Case Study: The Wildlife Photo Archive
========================================

This case study, loosely inspired by a ProvSQL demonstration at EDBT 2025
:cite:`DBLP:conf/edbt/YunusKSAB25`, applies ProvSQL to a database of wildlife
photographs annotated by a species-detection model. It demonstrates the
``VALUES`` clause, :sqlfunc:`repair_key` and the ``mulinput`` gate, ranking
by probability versus thresholding, ``EXCEPT``, common table expressions, and
:sqlfunc:`expected` aggregates.

The Scenario
------------

A naturalist organisation maintains a database of wildlife photographs taken
at four field stations in the Scottish Highlands. Each photo has been
processed by a species-detection model that draws one or more *bounding
boxes* around things it thinks are animals, and for each box reports a
list of candidate species with a confidence score. A box can therefore
appear with several species candidates (e.g. a partly-occluded shape
might score 0.40 as red deer and 0.30 as roe deer); a photo can contain
several boxes of the same species (e.g. three deer in a meadow shot).

Your tasks:

* find photos that contain specific combinations of species,
* rank results by the probability that the combination is truly present,
* compare probabilistic ranking against naive confidence thresholding,
* exclude photos that contain unwanted species,
* compute expected species counts per photo.

Setup
-----

This case study assumes a working ProvSQL installation (see
:doc:`getting-provsql`). Download :download:`setup.sql <../../casestudy5/setup.sql>`
and load it into a fresh PostgreSQL database::

    psql -d mydb -f setup.sql

This creates three tables:

* ``photo`` – 30 wildlife photographs, each tagged with a station name
  (Loch Torridon, Glen Affric, Rannoch Moor, or Cairngorms) and a date
* ``species`` – 13 species across mammals, birds, and reptiles
* ``detection`` – about 60 model-produced (bounding-box, species) candidate
  rows, each linking a photo and a bounding-box index to a candidate
  species with a confidence score; multiple rows for the same
  (``photo_id``, ``bbox_id``) pair represent the classifier's
  alternative species hypotheses for that single bounding box


Step 1: Explore the Database
-----------------------------

At the start of every session, set the search path:

.. code-block:: postgresql

    SET search_path TO public, provsql;

Inspect the tables. Note that ``detection`` is *not* keyed on
(``photo_id``, ``bbox_id``): a single bounding box can appear in
several rows, one per candidate species the classifier considered.

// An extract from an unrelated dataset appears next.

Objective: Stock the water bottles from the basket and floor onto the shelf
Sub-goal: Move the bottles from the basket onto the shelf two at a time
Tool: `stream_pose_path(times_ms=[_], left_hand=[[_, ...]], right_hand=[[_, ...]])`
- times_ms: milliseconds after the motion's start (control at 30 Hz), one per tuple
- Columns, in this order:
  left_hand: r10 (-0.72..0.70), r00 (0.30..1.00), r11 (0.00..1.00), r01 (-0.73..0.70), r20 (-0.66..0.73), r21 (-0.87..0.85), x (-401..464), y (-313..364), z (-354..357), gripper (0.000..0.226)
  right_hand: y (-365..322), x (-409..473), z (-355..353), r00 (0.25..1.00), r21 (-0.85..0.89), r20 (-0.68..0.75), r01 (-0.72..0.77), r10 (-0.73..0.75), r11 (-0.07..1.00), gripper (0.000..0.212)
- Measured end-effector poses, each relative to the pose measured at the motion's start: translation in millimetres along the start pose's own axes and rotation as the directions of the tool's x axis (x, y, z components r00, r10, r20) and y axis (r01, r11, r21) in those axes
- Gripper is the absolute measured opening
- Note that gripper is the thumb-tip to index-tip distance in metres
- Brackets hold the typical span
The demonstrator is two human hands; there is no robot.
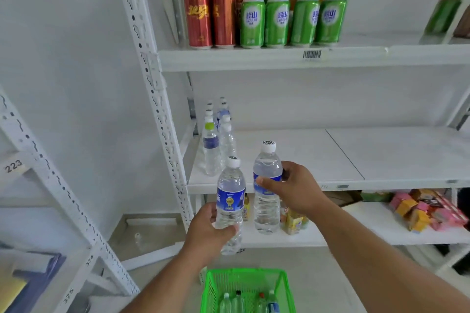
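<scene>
My left hand (206, 234) grips a clear water bottle (230, 198) with a blue label and white cap, held upright in front of the middle shelf (330, 160). My right hand (297, 190) grips a second, similar water bottle (267, 185) a little higher and to the right. Both bottles hang just before the shelf's front edge. Several water bottles (216, 140) stand in rows at the shelf's left end. Below me a green basket (211, 287) sits on the floor with several bottles (249, 302) inside.
The upper shelf (279, 58) carries red cans, green cans (292, 20) and glass bottles. The lower shelf holds small coloured boxes (427, 211) and drink cartons. A white perforated upright (152, 84) stands left of the shelves. Another rack (50, 173) is at the far left.
</scene>
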State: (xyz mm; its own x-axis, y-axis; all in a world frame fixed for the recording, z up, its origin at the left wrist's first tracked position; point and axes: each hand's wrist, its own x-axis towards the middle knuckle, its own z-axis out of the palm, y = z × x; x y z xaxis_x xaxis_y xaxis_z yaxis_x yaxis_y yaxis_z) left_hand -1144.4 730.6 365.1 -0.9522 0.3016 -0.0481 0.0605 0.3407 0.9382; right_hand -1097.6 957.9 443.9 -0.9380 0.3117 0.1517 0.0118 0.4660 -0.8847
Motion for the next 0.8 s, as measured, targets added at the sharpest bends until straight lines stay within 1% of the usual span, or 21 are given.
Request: stream_pose_path(times_ms=[100, 200, 300, 500, 633, 800], left_hand=[[0.010, 1.000, 1.000, -0.010, -0.022, 0.018, 4, 15, 21, 0.048], [0.025, 0.998, 0.999, -0.023, -0.061, 0.030, 11, 33, 47, 0.047], [0.019, 0.995, 1.000, -0.021, -0.096, -0.017, 18, 50, 76, 0.043], [0.005, 0.991, 0.997, -0.015, -0.133, -0.070, 30, 75, 126, 0.045], [0.005, 0.988, 0.996, -0.018, -0.157, -0.083, 43, 81, 145, 0.046], [0.000, 0.986, 0.995, -0.016, -0.166, -0.095, 74, 82, 152, 0.047]], right_hand=[[5, 12, -25, 0.999, 0.002, 0.019, 0.027, -0.027, 1.000, 0.026], [15, 26, -49, 0.998, 0.024, 0.042, 0.043, -0.044, 0.999, 0.028], [27, 39, -74, 0.996, 0.008, 0.070, 0.059, -0.059, 0.998, 0.030], [51, 65, -116, 0.992, 0.023, 0.106, 0.068, -0.070, 0.997, 0.033], [62, 81, -133, 0.991, 0.006, 0.106, 0.076, -0.076, 0.997, 0.031], [68, 109, -140, 0.994, 0.052, 0.094, 0.056, -0.060, 0.997, 0.023]])
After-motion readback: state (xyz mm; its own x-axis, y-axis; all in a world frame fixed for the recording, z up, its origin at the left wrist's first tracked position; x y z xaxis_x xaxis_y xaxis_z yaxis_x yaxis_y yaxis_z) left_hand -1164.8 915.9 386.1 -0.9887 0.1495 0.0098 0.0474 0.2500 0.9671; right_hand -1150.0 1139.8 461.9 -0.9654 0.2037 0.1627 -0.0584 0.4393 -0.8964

.. code-block:: postgresql

    SELECT * FROM photo  ORDER BY id LIMIT 5;
    SELECT * FROM species ORDER BY id;
    SELECT photo_id, bbox_id, species_id, confidence
    FROM detection
    WHERE photo_id IN (5, 9, 14, 22)
    ORDER BY photo_id, bbox_id, confidence DESC;


Step 2: Enable Provenance and Create a Name Mapping
----------------------------------------------------

Enable provenance tracking on ``detection``. Each row receives a UUID
circuit token that propagates through any downstream query.

.. code-block:: postgresql

    SELECT add_provenance('detection');

To get readable formulas, we want to associate each detection's
provenance token with its species name. A *provenance mapping* in
ProvSQL is nothing more than a regular table with two columns named
``value`` and ``provenance`` (plus, for performance, an index on
``provenance``). The convenience function :sqlfunc:`create_provenance_mapping`
builds such a table from one column of a provenance-enabled relation,
but nothing prevents us from constructing the table by hand:

.. code-block:: postgresql

    CREATE TABLE species_mapping AS
      SELECT s.name AS value, d.provsql AS provenance
      FROM detection d JOIN species s ON s.id = d.species_id;

    SELECT remove_provenance('species_mapping');
    CREATE INDEX ON species_mapping(provenance);

The ``CREATE TABLE AS`` query inherits a ``provsql`` column from
``detection`` via ProvSQL's planner hook;
:sqlfunc:`remove_provenance` strips that extra column so only the
``(value, provenance)`` pair remains. Because the schema is fully
under our control, we can populate the table from any expression –
combine columns, filter rows, derive computed values – and any
semiring-evaluation function (``sr_formula``, ``sr_why``, …) will
happily consume the result.


Step 3: Inline Lookup with ``VALUES``
---------------------------------------

A ``VALUES`` clause defines an inline relation directly inside a query.
ProvSQL's planner hook treats it like any other source: rows it produces
have no provenance of their own, but they carry through joins so that the
result inherits provenance from the joined provenance-enabled rows.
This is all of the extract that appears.